- [EXERCISE OBJECTIVE] Each line of the data below should be restated exactly, with images left out.
━━━━━━━━━━━━━━━━
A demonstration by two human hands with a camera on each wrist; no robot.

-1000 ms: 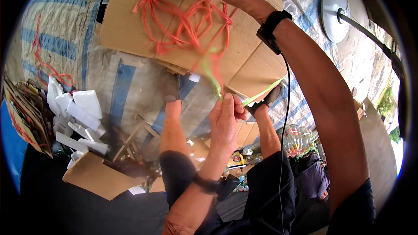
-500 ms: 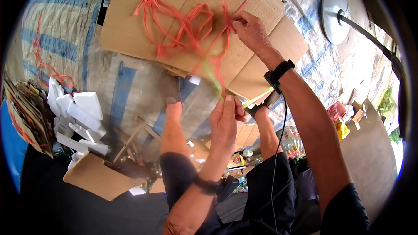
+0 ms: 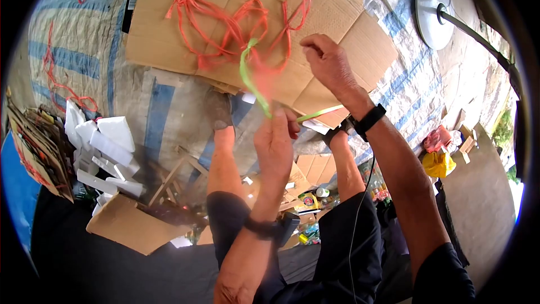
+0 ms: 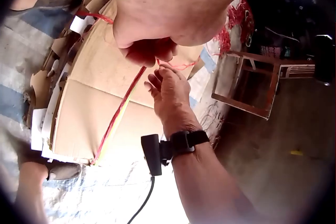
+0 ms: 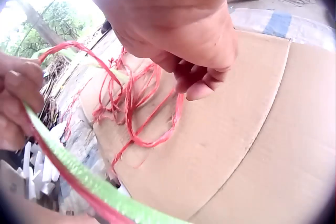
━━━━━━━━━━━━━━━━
- [EXERCISE ANSWER]
A demonstration by two human hands with a camera on each wrist; no robot.

-1000 ms: 
-500 ms: 
+0 ms: 
+0 ms: 
+0 ms: 

The exercise requires no additional content.